As Nicolo stepped on the dock, Scander turned to him.

“You two'd best go up to Master Zakuto's alone. I'll be up after a while.” He returned to Marco. “We've some business to settle,” he told him shortly. “Come along, and mind what I said: don't lose sight of me, see?”

The two walked off, and Nicolo, alone at last with Nejmi, caught her to him.

“Ah, Nejmi, when I thought I might lose you . . .”

“Nicolo-Nicolo! When I looked back at Lisbon, and thought I should never again see you . . .” Breathlessly she poured out to him the story of Abdul's capturing her.

“It seemed the only way to save the maps and Master Abel and Mother Ruth – to go with him. But I meant, when we got out to sea . . .”

“Nejmi, if you had gone, my whole world would have gone, too!”

“It was only the thought of helping Gama that kept me steady,” she whispered. “And then, when I saw you – ah, Nicolo, I knew that you'd come to me. Even on that terrible bar, I was sure of it!”

“Nothing shall ever keep you from me,” he told her. “Nothing and no one in all the world!”

Her head sank on his breast, and he saw how pale she was, and exhausted. She was shivering, too. He drew his coat more closely around her, and they started on.

“But you'll be cold,” she protested.

“No, the wind dried me off. Feel!” and he rubbed her hand across his sleeve.

Arm in arm through the silent, twisting streets they went, and up the hill. Once they stopped to gaze down at the harbour and river, calm enough now, like an angry child that has cried itself to sleep.

“And look-behind you!” Nicolo said. He turned her around to see, above them, the workshop windows rosy in the first sunlight. He heard her catch her breath, felt her press forward.

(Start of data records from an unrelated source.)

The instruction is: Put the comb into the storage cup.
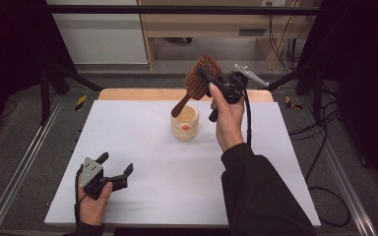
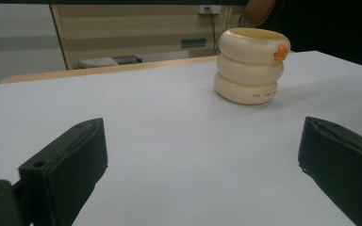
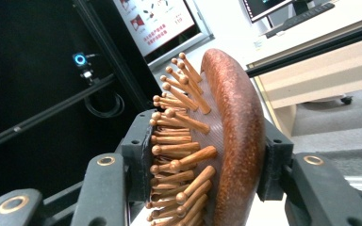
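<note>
The right gripper (image 1: 211, 78), at upper centre of the high view, is clamped across the head of a reddish-brown wooden paddle hairbrush with peg bristles (image 1: 200, 78); in the right gripper view its jaws press on the bristle face and the smooth back of the hairbrush (image 3: 231, 136). The brush hangs tilted in the air, handle slanting down toward the cream ribbed holder shaped like three stacked rings with a small orange tag (image 1: 184, 123), which stands upright just below it in the middle of the frame. The handle tip seems to be at or just over the holder's rim; whether it is inside I cannot tell.

So the pick-up looks done; lowering the handle fully into the holder and letting go appear to be left.

The left gripper (image 1: 115, 169) rests at lower left, jaws spread wide and holding nothing, facing the holder (image 2: 252, 66).

The surface (image 1: 142, 147) is a plain white board on a wooden top. Beyond it stand light wooden furniture, trailing cables and dark frame rails; the right gripper view catches a poster and a monitor.
</note>
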The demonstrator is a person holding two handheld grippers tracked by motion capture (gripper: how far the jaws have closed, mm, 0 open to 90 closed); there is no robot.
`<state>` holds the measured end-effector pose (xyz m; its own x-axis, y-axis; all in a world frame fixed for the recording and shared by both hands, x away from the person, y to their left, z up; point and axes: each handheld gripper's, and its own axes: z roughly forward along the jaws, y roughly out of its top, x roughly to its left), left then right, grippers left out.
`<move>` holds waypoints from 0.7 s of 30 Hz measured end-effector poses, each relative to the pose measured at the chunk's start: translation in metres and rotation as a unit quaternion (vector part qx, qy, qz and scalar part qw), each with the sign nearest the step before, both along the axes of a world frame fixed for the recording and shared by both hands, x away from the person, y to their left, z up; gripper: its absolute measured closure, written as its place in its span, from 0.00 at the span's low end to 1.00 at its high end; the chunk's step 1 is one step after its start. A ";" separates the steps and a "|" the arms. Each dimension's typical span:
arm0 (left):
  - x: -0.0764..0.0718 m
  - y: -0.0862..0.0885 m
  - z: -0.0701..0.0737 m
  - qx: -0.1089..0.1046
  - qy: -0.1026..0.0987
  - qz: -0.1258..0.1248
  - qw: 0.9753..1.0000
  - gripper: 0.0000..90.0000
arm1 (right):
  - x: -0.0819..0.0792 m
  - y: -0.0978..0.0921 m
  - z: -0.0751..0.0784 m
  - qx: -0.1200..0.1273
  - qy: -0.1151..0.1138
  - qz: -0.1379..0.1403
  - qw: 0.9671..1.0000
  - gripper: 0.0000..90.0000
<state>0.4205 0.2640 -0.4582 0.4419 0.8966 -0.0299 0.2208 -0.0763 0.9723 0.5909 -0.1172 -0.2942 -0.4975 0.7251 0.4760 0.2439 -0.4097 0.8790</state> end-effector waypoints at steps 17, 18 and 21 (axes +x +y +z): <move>0.000 0.000 0.000 0.000 0.000 -0.001 1.000 0.02 | 0.008 -0.007 -0.007 -0.023 0.004 -0.018 1.000 0.56; 0.000 0.000 0.000 0.000 0.000 -0.001 1.000 0.02 | 0.009 -0.007 -0.008 -0.027 0.003 -0.019 0.999 0.56; 0.000 0.000 0.000 0.000 -0.001 -0.001 1.000 0.02 | 0.010 -0.006 -0.010 -0.034 0.006 -0.020 0.999 0.56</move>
<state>0.4206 0.2640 -0.4583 0.4439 0.8956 -0.0292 0.2192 -0.0769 0.9726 0.6010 -0.1236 -0.3043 -0.4622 0.7748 0.4314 0.2390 -0.3596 0.9020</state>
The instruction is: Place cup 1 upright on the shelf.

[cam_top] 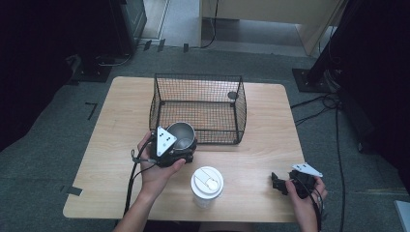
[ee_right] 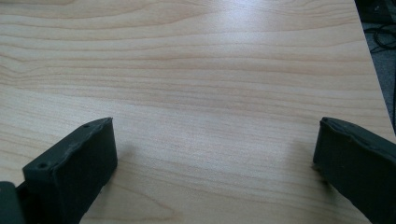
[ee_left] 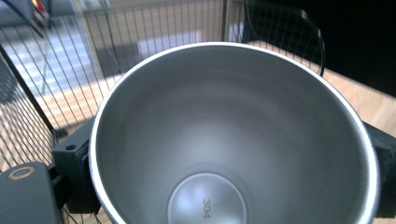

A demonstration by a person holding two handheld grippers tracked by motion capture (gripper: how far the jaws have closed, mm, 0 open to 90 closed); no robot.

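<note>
A steel cup (cam_top: 181, 135) sits between the jaws of my left gripper (cam_top: 175, 149), which is shut on it just in front of the black wire basket (cam_top: 198, 107). In the left gripper view I look down into the steel cup (ee_left: 233, 135), its bottom stamped 304, with a black jaw on each side and the basket mesh (ee_left: 56, 88) behind. A white paper cup with a lid (cam_top: 207, 185) stands on the table near the front. My right gripper (cam_top: 280, 183) rests low at the front right, open. In the right gripper view its jaws stand wide apart over bare wood (ee_right: 210, 93).
The wooden table (cam_top: 116, 125) has rounded corners; its right edge (ee_right: 373, 70) lies close to my right gripper. Cables (cam_top: 333, 125) run over the grey floor on the right. Dark stands and furniture ring the table.
</note>
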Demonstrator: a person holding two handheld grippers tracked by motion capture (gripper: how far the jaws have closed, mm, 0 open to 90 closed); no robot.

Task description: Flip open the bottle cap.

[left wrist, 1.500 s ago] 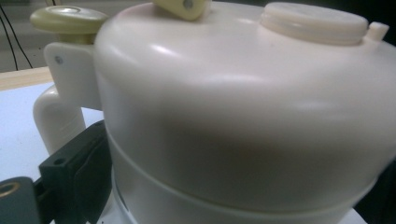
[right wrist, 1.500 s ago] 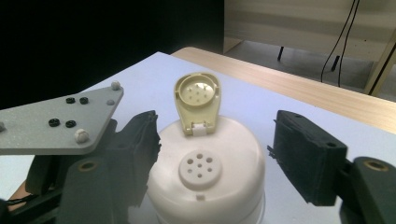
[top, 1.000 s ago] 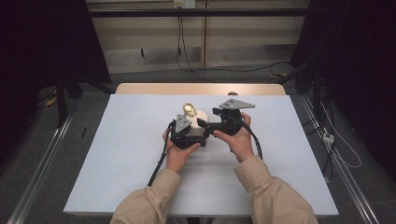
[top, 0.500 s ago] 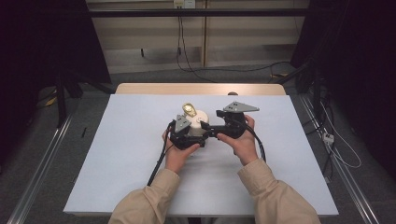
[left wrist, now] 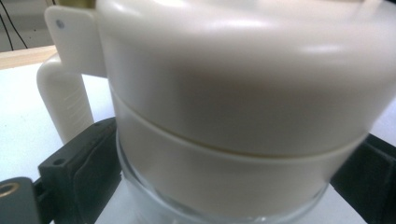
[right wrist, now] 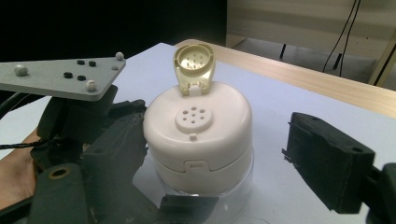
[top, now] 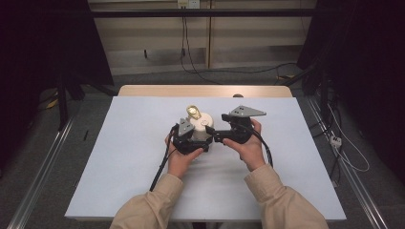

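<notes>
A cream-lidded jar (top: 204, 125) with a clear glass base stands mid-table, its flip cap (right wrist: 194, 63) hinged up over the pour holes (right wrist: 194, 118). My left gripper (top: 197, 139) is shut on the jar; in the left gripper view the jar's lid (left wrist: 243, 93) sits between the two black jaws of my left gripper (left wrist: 219, 182). My right gripper (top: 216, 133) comes in from the right and is open. In the right gripper view the jar (right wrist: 198, 140) stands between the wide-apart jaws of my right gripper (right wrist: 215, 158), with a gap on the right side.
The white table cover (top: 119, 167) has free room on all sides of the jar. A wooden edge (top: 205, 90) runs along the table's far side. Cables (top: 157, 171) trail from the grippers toward the person. The left gripper's grey plate (right wrist: 60, 77) shows beside the jar.
The right gripper has drifted a little nearer the person, staying beside the jar. The left gripper and the jar have held still.
</notes>
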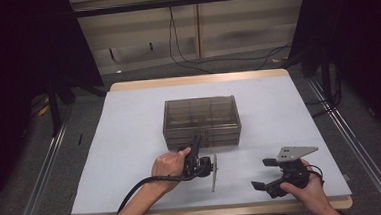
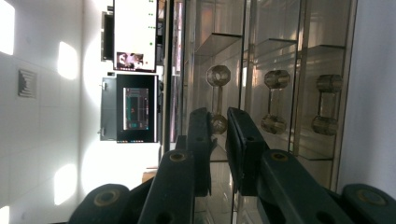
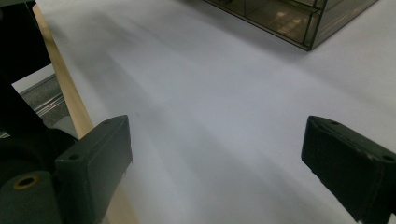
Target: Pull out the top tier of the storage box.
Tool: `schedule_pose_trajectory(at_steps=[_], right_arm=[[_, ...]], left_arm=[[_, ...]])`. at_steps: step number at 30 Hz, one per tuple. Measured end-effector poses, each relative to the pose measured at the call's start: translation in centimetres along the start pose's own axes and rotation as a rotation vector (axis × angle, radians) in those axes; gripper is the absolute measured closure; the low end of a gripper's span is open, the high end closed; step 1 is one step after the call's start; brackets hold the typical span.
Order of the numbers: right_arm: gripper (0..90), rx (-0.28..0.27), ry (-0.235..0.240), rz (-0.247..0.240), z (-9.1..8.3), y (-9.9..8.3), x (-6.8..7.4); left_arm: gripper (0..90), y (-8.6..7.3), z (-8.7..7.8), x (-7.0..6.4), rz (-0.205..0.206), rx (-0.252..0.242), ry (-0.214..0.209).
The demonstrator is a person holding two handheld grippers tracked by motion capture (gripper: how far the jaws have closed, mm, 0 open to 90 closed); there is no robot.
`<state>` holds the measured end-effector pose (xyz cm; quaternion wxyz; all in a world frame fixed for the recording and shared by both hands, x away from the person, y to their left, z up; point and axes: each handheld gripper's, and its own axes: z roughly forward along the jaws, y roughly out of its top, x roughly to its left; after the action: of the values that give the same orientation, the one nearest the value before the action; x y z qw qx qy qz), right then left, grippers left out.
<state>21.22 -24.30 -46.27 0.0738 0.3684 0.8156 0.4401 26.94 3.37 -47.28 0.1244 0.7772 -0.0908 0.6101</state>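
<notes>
At frame centre in the high view, the smoked-plastic drawer cabinet [image 1: 202, 122] is sitting shut on the bench [image 1: 130, 141]. The left tool [image 2: 219, 123] is closing around a drawer handle [image 2: 217, 99], pull apparently pending. The right tool [image 3: 217, 154] is waiting wide open.

Drawer knob [image 2: 217, 99] partly hidden behind the left gripper [image 2: 218, 122]'s fingers [image 2: 200, 135]; contact unclear.
</notes>
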Motion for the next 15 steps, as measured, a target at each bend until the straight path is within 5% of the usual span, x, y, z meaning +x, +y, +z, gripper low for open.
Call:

“Ah, Nicolo, quick! They're waiting up there.”

He tried to hold her back, to save her strength for the stairway. A short lane, another corner – and the long flight lay before them. He felt Nejmi clutch his arm-glanced up. Slowly climbing the stairs, shoulders sagging, and head bent, was a beloved figure in conical hat and long, black cloak!

Together they started after him, when, all at once, he turned and looked back. An instant Nicolo saw a face seared with grief and weariness unutterable. The next, something flashed over it, as if a light had suddenly appeared in the dark – and Abel was coming toward them, his arms held out. With a little wordless sound Nejmi rushed into them, while Abel, head bent over hers, stroked her quivering shoulders.

It was characteristic of them that at first neither spoke, and that when Abel at last did speak it was about the thing then most essential. “My child, you must have dry clothes and food.”

The same kindly, even tone of every day, Nicolo said to himself – only that you could see his hands shaking.

“Come. Ruth is waiting for us.” Abel motioned to Nicolo, and they started slowly up the stairs with Nejmi between them.

Once she tried to speak. Nicolo caught the word “maps.” “Wait a little, child,” Abel said. “There's plenty of time.”

“She's been on the river all night,” Nicolo told him in a low aside, motioning toward the harbour.

Understandingly Abel nodded. “I was sure of that from the first.”